EXERCISE INSTRUCTIONS — Given the listing below, write out exactly the lines starting with the line that has "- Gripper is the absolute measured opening" and going on through the line that has "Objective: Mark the", both kept.

•••••

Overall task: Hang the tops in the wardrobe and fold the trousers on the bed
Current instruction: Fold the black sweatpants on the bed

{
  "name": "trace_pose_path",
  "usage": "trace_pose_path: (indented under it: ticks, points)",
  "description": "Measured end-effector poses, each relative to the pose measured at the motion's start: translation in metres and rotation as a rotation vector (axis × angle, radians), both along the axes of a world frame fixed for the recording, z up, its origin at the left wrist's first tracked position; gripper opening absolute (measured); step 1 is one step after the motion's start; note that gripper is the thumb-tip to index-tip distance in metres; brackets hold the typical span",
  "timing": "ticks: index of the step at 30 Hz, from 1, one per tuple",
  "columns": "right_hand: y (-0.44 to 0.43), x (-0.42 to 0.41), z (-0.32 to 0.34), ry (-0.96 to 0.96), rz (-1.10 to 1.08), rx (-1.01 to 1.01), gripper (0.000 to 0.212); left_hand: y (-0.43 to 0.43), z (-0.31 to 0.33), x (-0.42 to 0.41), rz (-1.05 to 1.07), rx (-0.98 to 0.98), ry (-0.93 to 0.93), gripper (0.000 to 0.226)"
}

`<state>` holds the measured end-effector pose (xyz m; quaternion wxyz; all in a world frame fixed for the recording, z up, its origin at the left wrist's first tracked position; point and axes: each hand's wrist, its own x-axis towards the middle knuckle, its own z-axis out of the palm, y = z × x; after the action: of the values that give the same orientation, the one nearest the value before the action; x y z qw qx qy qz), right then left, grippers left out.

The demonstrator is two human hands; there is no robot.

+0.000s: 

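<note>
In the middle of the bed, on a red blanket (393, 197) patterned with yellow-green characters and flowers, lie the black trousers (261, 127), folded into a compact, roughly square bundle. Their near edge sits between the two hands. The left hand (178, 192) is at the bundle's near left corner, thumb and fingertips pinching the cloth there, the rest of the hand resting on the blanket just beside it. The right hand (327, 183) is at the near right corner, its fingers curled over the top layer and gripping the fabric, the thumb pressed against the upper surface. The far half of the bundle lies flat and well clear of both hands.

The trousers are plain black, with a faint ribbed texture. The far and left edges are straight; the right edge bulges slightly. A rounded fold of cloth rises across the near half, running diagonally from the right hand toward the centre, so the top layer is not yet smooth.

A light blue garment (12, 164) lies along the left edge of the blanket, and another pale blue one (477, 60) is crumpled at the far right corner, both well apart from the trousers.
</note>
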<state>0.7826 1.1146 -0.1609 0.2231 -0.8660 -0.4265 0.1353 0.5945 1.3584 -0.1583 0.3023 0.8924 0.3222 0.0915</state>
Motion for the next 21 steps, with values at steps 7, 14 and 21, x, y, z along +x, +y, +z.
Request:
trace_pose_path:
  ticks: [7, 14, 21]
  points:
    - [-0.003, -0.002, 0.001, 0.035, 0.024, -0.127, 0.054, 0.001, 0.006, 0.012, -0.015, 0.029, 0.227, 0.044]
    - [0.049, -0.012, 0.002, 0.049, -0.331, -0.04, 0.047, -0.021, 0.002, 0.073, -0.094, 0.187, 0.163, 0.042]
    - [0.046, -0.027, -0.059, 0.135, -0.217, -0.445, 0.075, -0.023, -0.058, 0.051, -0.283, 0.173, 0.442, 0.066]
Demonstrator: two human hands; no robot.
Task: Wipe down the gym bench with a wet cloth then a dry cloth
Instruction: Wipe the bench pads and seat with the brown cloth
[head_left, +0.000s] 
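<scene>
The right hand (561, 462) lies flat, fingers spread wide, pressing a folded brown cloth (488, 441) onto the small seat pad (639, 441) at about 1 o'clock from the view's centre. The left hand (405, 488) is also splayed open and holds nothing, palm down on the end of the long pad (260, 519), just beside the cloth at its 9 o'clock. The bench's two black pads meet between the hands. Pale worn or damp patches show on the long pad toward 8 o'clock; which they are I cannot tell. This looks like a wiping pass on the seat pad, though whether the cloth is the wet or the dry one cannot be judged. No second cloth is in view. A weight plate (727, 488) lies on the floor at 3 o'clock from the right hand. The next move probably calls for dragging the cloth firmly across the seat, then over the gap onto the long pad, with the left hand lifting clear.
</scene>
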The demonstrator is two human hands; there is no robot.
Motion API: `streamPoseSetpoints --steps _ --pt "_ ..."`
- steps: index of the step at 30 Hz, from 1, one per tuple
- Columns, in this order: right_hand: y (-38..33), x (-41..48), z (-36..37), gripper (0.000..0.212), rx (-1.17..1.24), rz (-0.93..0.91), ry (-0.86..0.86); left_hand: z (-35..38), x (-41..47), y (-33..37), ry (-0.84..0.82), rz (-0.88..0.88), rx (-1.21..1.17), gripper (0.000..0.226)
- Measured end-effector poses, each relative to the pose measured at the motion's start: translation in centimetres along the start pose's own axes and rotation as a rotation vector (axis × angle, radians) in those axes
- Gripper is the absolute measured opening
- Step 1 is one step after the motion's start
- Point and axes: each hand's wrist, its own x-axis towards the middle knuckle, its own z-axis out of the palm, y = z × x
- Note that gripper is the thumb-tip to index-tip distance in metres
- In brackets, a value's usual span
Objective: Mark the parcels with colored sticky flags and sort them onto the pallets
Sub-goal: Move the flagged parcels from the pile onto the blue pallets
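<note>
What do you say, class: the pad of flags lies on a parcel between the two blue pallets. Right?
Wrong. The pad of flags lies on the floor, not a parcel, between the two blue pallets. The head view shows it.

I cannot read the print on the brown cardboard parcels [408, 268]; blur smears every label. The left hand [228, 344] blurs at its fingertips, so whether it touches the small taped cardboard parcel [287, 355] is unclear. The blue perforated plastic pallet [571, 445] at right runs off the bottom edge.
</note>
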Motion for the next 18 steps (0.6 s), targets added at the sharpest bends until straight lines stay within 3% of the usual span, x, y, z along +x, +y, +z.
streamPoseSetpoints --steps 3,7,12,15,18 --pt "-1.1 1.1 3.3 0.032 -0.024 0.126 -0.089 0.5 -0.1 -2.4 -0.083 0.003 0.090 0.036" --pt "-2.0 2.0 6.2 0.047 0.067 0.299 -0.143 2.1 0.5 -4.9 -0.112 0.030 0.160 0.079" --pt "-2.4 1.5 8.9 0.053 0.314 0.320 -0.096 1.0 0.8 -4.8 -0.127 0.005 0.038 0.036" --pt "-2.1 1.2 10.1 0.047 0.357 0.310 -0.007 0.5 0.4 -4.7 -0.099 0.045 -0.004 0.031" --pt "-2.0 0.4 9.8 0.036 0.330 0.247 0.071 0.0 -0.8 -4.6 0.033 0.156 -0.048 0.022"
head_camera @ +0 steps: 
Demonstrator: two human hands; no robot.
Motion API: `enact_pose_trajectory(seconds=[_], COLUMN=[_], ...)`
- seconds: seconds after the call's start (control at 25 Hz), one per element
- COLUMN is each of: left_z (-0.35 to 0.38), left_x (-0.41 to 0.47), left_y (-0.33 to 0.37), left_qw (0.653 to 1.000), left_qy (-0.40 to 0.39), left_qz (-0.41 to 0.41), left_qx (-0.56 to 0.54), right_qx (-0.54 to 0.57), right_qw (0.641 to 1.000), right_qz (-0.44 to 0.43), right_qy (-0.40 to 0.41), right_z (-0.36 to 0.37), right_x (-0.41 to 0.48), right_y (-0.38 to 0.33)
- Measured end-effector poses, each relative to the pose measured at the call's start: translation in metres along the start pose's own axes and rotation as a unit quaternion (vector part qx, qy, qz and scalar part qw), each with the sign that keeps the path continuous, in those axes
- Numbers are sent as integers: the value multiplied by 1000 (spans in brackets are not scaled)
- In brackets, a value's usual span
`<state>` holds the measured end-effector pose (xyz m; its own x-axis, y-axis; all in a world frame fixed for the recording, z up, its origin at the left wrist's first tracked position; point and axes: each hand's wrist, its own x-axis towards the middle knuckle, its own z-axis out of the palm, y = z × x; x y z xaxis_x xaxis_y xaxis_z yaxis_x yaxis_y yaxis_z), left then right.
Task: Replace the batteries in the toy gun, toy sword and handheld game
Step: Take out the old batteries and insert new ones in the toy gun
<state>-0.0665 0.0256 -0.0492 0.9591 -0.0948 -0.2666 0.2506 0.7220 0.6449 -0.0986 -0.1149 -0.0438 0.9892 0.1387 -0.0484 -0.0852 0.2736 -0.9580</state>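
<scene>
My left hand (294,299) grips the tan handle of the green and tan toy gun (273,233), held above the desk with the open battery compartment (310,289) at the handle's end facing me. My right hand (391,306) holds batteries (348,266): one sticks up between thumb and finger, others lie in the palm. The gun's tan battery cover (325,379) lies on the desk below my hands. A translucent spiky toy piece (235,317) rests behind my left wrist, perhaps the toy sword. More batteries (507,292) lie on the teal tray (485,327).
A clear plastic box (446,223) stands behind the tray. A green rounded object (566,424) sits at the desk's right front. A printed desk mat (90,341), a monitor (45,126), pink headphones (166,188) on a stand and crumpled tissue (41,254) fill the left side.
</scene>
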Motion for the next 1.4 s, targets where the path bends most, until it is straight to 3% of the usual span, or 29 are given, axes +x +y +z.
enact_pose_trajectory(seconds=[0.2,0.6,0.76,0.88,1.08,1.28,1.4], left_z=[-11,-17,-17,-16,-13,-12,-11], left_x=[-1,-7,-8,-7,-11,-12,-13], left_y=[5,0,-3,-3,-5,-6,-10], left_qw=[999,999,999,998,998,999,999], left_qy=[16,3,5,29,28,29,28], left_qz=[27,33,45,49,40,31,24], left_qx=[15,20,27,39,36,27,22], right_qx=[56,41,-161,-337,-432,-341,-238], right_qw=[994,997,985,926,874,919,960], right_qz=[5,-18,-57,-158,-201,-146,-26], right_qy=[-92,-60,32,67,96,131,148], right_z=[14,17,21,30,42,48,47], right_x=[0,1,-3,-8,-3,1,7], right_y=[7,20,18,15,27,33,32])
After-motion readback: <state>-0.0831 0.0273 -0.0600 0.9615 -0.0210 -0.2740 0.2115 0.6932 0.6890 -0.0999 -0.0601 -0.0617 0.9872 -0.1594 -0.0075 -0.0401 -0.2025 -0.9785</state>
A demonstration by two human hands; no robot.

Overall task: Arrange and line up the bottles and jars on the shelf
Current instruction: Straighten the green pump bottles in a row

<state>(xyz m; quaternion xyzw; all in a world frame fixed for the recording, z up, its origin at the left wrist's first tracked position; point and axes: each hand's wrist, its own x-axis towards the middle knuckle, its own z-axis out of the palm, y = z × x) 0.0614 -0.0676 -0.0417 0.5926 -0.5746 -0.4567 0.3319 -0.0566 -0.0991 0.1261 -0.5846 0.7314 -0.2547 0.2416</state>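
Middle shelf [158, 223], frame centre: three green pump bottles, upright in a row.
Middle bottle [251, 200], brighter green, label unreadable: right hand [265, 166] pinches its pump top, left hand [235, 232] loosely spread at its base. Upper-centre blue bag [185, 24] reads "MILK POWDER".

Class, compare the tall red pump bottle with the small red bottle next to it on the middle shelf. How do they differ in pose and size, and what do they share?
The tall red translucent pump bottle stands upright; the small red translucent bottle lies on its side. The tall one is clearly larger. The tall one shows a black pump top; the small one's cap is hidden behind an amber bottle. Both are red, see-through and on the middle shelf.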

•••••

OUTPUT FOR THIS EXERCISE —
- Gripper is the absolute measured opening
- Step 1 is one step after the motion's start
- Point and axes: each hand's wrist, its own x-axis towards the middle knuckle, its own z-axis out of the palm, y = z × x
- Note that gripper is the thumb-tip to index-tip distance in metres
- In brackets, a value's usual span
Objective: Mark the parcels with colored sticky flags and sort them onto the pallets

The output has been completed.